Rachel appuie sur l'écran d'une tablette.

Rachel arrive à s'exprimer avec l'aide d'une tablette électronique.

Photo : Radio-Canada

Radio-Canada

Pour les personnes présentant une déficience intellectuelle ou un trouble du spectre de l’autisme, les outils numériques peuvent s’avérer de précieux outils qui facilitent leur inclusion dans la société. C’est le cas pour une jeune femme de Trois-Rivières, qui arrive maintenant à s’exprimer par le biais d’une tablette électronique.

« J'ai de la difficulté à parler ».

Rachel n’a pas prononcé cette phrase, mais elle n’en pense pas moins. Lorsque les mots lui manquent, la jeune femme de 20 ans se tourne vers sa tablette électronique pour exprimer tout ce que sa dysphasie sévère retient en elle.

« C'est un prolongement de ma fille, parce que ça l'aide dans beaucoup de sphères de sa vie, estime Guylaine Leclerc, la mère de Rachel. À l'école, elle va communiquer sa fin de semaine. Ils vont parler et elle va pouvoir s'exprimer plus facilement parce que, souvent, les gens ne la comprenaient pas. »

Sur la tablette, les phrases préenregistrées sont regroupées sous forme de thèmes. En appuyant sur des images, Rachel peut exprimer plus facilement comment elle se sent, ou ce dont elle a besoin, dans plusieurs contextes sociaux.
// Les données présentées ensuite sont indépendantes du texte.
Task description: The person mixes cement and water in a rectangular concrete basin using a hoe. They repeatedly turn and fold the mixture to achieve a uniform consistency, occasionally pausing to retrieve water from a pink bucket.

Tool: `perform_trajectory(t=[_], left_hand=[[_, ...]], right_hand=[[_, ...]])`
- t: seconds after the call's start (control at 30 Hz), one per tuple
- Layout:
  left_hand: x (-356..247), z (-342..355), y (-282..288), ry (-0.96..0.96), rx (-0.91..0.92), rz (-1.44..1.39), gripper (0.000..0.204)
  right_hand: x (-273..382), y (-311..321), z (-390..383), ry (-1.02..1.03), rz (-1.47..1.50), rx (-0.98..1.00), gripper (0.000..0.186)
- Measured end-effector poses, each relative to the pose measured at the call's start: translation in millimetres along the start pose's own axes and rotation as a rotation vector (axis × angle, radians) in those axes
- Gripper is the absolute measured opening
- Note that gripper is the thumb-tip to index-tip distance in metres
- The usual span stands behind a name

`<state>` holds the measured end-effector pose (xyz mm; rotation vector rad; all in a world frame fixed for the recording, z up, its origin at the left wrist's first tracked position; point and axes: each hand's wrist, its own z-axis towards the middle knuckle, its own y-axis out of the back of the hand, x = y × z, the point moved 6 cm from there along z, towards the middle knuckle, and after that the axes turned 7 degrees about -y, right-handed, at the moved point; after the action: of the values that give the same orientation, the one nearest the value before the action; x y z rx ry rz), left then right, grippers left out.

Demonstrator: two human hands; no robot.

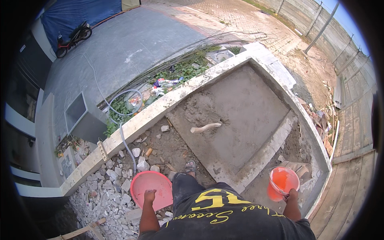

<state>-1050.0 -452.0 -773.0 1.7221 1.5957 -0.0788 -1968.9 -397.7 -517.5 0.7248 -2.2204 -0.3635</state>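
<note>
**Two buckets held over a fresh cement bed**

A carrying step appears to be in hand. A red bucket (151,189) is gripped at its near rim by the left hand (149,196), the fingers closed over the edge; it hangs above the grey rubble (105,192) at the person's left, its mouth tilted toward the camera and its inside apparently bare. A smaller orange bucket (282,182) is held at its rim by the right hand (292,195), likewise closed on it, low over the trench beside the screeded slab (240,108). Whether anything is left in it cannot be told.

The slab is seen framed by a pale concrete kerb (160,108), with a wooden-handled tool (205,127) lying on the wet surface, well apart from both hands. A sandalled foot (190,165) is planted on the earth between rubble and slab.

As a judgement, the next move calls for steady footing on loose stones and for both rims to be kept level, so that the smoothed cement is not marked or splashed.
</note>
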Motion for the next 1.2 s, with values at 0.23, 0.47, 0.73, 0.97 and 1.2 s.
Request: perform_trajectory(t=[0.23,0.47,0.73,0.97,1.2], left_hand=[[-382.6,124.6,126.9,-0.516,-0.131,0.388,0.056],[-615.6,209.7,169.0,-0.719,0.125,0.552,0.05],[-603.6,301.5,287.9,-0.084,0.734,1.287,0.04],[-901.7,401.3,167.4,-0.357,0.453,1.479,0.048],[-1005.4,207.9,-194.9,-1.475,0.796,1.58,0.044]], right_hand=[[-42.8,-142.5,-81.2,-0.152,0.071,0.021,0.021],[-56.7,-322.0,-131.9,-0.273,0.112,-0.08,0.041],[-34.7,-450.8,-225.4,-0.61,0.422,-0.315,0.025],[-165.7,-501.9,-277.4,-0.724,0.51,-0.541,0.038],[-228.7,-607.5,-309.2,-1.051,1.005,-0.929,0.043]])
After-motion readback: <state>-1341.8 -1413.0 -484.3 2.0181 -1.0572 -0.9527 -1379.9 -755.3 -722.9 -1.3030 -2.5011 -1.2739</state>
Des touches où on peut lire des mots comme «peur», «ennui» ou «triste»

En appuyant sur l'écran de sa tablette, Rachel arrive à exprimer haut et fort comment elle se sent.

Photo : Radio-Canada

Le contenu de la tablette a été sélectionné selon besoins de Rachel avec l’aide de Nathalie Doucet, une orthophoniste du CIUSSS de la Mauricie et du Centre-du-Québec. La spécialiste croit que l’outil électronique ne peut avoir que des répercussions positives sur le quotidien de la jeune femme.

« Par rapport aux préjugés, il y a la crainte que l'enfant ne parle plus, ou que l'adolescent ne parle plus parce qu'il a une aide à la communication, indique-t-elle. Ce sera toujours plus facile de parler que d'utiliser ces outils-là, donc il n’y a pas de crainte à y avoir. On voit au contraire une augmentation de la parole ou de l'expression, et moins de trouble du comportement parce qu'ils ont un outil pour se faire comprendre. »

Guylaine Leclerc remarque que la tablette a permis à sa fille de gagner en autonomie et qu’elle a davantage confiance en elle. Elle espère que cet outil lui ouvrira des portes qui, autrement, pourraient demeurer fermées.